Ce qui nous pousse à travailler sur la question des industries extractives c’est parce que le pays dont je viens est un pays très pauvre et très endetté. Le Malien vit dans des situations très difficiles et ne bénéficie pas des avantages du sous-sol où il vit et où ses ancêtres vivaient il y a très longtemps.

Le mali est très riche en minerai mais on ne voit pas l’impact sur les communautés. Ce qui me motive c’est de continuer à lutter pour que chaque famille malienne puisse avoir le respect de leurs droits humains – le droit à l’alimentation, à la santé, à l’éducation et à un environnement sain.

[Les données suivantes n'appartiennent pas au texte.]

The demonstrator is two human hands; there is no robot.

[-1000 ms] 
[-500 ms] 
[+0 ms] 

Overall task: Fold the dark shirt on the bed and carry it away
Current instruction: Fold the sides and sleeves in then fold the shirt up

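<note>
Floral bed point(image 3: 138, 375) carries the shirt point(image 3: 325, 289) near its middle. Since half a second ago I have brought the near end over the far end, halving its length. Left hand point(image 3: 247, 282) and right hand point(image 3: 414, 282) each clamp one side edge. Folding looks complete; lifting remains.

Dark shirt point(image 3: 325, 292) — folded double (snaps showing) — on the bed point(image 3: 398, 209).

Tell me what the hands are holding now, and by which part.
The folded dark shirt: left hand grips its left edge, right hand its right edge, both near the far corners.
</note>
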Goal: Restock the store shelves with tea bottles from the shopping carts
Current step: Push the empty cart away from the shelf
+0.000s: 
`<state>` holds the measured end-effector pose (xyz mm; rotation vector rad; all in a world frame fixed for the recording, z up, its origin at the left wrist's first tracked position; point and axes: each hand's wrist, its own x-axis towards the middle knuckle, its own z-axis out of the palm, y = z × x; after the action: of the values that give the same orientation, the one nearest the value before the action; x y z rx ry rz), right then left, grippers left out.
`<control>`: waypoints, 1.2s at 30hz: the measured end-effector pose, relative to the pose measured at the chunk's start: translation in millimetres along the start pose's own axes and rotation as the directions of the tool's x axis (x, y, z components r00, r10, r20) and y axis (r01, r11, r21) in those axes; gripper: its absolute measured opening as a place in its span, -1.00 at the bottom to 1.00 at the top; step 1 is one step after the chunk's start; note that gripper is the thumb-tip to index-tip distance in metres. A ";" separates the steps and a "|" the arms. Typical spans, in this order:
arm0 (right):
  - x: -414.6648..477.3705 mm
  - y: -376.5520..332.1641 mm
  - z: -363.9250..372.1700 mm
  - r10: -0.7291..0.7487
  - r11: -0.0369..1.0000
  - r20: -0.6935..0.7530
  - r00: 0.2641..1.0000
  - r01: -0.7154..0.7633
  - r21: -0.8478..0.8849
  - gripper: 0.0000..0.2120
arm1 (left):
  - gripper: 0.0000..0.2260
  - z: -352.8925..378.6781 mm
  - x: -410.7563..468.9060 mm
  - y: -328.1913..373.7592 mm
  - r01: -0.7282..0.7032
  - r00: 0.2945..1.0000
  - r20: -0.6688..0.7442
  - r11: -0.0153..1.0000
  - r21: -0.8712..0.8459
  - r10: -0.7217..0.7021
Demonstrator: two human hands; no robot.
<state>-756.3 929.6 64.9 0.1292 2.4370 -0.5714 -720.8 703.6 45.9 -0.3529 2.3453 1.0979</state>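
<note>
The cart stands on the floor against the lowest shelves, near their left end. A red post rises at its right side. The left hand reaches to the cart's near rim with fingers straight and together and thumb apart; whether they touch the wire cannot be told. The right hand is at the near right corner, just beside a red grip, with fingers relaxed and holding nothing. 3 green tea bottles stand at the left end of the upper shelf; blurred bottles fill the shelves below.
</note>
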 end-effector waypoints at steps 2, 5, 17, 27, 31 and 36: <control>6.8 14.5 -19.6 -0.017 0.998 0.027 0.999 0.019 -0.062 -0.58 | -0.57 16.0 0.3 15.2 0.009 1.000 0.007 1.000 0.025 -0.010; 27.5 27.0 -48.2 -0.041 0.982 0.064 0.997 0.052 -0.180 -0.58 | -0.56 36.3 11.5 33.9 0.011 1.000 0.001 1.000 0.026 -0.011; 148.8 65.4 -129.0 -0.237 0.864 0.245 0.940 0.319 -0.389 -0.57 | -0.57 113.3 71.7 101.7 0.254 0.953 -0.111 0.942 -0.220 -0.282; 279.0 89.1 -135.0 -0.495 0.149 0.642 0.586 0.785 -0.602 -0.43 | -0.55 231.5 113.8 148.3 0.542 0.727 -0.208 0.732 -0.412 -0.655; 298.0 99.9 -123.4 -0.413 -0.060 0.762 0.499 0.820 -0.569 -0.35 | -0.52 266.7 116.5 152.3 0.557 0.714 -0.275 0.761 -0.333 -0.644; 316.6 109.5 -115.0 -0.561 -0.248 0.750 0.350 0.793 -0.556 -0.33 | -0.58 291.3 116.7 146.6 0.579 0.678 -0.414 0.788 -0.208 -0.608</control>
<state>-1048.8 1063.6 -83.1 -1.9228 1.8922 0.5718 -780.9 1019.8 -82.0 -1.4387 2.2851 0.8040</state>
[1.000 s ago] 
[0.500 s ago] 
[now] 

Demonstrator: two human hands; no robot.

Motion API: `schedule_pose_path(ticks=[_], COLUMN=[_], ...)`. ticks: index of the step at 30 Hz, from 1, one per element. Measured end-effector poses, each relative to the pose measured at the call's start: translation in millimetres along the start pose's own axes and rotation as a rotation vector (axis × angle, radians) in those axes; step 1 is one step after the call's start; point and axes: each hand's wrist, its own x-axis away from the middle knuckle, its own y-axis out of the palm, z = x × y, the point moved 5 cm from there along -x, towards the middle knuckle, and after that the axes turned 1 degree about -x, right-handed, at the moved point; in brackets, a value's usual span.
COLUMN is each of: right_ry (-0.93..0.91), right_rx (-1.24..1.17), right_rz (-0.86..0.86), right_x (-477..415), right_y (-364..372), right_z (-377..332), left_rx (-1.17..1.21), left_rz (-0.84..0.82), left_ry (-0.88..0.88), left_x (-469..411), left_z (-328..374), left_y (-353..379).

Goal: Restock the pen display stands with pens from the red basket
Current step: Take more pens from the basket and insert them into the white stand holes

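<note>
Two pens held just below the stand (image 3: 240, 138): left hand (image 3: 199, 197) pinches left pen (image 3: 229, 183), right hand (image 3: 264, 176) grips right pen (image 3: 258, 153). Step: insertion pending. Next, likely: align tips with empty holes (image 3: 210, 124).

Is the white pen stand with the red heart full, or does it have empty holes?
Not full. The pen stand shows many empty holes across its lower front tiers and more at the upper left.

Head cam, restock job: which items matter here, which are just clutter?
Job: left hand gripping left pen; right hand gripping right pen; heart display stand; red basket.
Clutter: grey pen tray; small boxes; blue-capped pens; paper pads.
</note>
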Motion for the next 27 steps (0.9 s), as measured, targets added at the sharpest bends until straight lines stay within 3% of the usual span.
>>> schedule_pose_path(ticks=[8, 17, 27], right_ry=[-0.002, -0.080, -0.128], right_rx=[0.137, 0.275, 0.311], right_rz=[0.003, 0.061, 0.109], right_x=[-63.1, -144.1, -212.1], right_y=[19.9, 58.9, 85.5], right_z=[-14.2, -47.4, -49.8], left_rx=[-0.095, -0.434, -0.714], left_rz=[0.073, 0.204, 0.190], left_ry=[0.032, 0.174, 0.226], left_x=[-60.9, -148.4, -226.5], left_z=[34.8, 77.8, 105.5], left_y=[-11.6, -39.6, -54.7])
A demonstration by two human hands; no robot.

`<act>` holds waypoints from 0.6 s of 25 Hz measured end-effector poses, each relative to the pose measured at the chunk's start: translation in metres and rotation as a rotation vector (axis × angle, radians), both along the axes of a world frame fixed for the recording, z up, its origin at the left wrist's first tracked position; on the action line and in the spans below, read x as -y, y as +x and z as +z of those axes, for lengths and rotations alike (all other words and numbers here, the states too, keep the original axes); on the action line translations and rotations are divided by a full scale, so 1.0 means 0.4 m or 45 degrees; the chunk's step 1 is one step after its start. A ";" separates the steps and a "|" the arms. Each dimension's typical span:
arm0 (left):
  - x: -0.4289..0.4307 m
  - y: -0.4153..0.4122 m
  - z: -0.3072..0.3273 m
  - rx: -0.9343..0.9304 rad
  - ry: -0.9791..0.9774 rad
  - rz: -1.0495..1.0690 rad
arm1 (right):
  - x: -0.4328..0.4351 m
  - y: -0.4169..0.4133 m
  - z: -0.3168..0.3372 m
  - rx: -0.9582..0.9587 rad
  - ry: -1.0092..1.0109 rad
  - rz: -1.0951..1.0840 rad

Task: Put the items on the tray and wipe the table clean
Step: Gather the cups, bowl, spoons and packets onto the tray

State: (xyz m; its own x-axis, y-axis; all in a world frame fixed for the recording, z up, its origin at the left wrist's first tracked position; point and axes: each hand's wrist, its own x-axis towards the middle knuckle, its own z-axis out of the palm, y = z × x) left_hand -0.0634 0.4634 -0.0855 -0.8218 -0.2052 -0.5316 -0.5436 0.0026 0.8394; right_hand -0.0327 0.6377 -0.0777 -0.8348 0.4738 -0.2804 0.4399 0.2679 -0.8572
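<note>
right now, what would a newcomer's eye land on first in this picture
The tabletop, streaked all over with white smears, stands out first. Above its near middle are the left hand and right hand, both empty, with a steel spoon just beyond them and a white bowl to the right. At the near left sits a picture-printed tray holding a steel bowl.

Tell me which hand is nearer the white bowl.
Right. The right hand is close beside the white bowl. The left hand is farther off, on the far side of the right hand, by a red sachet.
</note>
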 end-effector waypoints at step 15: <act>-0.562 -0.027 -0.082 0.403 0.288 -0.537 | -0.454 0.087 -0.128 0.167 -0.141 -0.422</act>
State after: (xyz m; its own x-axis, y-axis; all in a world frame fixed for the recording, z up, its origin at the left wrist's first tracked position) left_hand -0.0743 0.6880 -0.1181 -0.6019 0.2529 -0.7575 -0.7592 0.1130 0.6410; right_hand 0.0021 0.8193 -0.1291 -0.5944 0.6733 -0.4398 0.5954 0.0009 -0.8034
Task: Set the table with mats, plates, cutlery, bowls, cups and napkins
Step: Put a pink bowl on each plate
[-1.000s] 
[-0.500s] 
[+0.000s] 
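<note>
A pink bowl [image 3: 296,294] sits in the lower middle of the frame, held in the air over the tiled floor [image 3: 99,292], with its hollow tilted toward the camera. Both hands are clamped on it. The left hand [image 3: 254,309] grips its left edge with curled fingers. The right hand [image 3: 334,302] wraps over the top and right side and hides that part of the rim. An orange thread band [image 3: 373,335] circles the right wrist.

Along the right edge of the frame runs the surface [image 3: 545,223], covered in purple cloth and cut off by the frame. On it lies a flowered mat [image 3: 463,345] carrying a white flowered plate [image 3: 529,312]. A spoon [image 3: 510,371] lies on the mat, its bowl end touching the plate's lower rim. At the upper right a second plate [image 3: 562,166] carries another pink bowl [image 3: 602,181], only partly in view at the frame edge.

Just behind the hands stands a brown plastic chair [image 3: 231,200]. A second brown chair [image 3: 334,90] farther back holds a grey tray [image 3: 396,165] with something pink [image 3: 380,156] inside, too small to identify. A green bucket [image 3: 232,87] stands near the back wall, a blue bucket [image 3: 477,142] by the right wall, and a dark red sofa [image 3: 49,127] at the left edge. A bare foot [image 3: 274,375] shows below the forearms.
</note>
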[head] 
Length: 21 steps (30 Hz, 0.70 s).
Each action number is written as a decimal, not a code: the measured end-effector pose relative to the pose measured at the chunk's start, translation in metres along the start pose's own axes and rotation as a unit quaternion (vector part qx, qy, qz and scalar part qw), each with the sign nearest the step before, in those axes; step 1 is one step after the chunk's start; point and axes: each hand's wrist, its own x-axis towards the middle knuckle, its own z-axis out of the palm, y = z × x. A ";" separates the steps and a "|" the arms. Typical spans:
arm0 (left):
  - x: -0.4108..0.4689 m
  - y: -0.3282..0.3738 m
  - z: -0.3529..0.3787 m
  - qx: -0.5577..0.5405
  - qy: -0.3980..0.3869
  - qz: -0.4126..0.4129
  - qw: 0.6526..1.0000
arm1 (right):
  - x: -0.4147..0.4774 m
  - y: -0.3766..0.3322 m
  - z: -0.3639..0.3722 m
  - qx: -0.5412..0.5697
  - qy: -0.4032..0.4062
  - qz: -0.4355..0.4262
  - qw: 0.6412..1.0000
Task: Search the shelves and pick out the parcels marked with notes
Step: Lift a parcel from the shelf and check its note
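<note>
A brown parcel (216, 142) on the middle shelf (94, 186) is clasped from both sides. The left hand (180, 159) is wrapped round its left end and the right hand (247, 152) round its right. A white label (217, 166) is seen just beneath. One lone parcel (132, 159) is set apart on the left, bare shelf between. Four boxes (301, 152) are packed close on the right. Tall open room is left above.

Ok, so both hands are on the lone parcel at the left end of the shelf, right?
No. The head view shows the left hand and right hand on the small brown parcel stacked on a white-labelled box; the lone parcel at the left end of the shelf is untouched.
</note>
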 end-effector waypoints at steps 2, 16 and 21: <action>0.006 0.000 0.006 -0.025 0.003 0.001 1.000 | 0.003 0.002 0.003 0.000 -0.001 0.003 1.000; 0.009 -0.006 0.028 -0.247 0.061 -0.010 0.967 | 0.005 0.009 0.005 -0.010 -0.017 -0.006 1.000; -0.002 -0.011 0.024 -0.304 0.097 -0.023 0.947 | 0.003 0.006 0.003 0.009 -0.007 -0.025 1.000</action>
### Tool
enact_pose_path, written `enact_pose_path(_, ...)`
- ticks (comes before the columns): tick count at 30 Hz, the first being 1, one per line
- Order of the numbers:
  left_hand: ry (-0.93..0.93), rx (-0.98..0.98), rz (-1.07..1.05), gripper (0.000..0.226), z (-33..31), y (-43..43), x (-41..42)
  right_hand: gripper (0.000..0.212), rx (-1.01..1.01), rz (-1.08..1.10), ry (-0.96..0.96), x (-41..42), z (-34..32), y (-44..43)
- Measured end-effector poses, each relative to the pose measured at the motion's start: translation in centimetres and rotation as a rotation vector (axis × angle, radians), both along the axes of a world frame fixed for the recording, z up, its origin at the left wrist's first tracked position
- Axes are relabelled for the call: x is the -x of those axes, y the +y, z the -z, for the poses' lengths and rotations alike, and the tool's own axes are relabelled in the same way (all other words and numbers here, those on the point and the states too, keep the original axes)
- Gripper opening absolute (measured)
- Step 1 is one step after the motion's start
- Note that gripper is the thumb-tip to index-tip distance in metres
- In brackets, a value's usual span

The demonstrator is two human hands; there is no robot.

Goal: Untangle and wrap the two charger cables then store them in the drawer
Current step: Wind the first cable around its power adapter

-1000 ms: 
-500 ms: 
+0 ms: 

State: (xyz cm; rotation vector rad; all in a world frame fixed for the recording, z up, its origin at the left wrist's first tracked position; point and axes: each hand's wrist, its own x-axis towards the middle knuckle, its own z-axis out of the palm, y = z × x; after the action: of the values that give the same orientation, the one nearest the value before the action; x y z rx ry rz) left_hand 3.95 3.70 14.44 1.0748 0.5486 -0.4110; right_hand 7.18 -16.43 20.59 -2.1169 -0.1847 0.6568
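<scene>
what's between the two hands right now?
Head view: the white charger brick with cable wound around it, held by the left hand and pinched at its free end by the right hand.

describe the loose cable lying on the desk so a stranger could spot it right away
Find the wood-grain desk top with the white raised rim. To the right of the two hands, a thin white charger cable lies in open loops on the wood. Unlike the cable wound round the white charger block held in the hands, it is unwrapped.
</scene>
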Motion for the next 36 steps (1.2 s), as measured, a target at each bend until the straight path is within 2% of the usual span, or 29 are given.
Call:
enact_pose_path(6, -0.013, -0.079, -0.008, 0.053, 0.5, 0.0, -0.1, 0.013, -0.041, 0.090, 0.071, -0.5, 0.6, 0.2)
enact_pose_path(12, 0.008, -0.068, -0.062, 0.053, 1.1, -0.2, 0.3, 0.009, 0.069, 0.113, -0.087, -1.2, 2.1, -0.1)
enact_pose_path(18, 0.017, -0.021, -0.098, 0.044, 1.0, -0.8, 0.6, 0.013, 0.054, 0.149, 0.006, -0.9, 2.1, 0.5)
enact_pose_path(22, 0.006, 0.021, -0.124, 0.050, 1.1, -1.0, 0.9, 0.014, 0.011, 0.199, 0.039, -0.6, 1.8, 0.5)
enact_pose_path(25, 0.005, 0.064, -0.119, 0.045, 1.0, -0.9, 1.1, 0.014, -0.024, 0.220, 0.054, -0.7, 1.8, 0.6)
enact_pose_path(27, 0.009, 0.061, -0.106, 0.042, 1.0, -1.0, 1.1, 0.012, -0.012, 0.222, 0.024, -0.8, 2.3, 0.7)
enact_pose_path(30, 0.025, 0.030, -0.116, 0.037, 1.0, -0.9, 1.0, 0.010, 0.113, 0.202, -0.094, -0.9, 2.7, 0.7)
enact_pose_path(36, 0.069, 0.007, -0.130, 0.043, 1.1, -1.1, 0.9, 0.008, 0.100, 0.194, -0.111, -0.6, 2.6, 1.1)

Nous avons commencé à travailler sur la question des industries extractives en 2002. La communauté vivant au Soyola (où ils exploitent beaucoup d’or) est venue nous présenter leur situation. La communauté est très pauvre, malade, elle n’avait pas d’eau, l’environnement était pollué. Quand on a écouté la réalité de leur vie, on sait dit, pourquoi ne pas contribuer à cette lutte ? Cette lutte qui va permettre d’amener un changement au niveau de la gouvernance locale et nationale.

Donc aujourd’hui je contribue au niveau de l’activisme communautaire et au niveau national avec le plaidoyer – auprès des ministres, l’assemblée nationale et les organisations de développement internationales – afin pour que chacun puissent jouer leur rôle dans le partage des ressources naturelles, pour que les communautés : enfants, jeunes, femmes ; chacun puisse avoir sa part.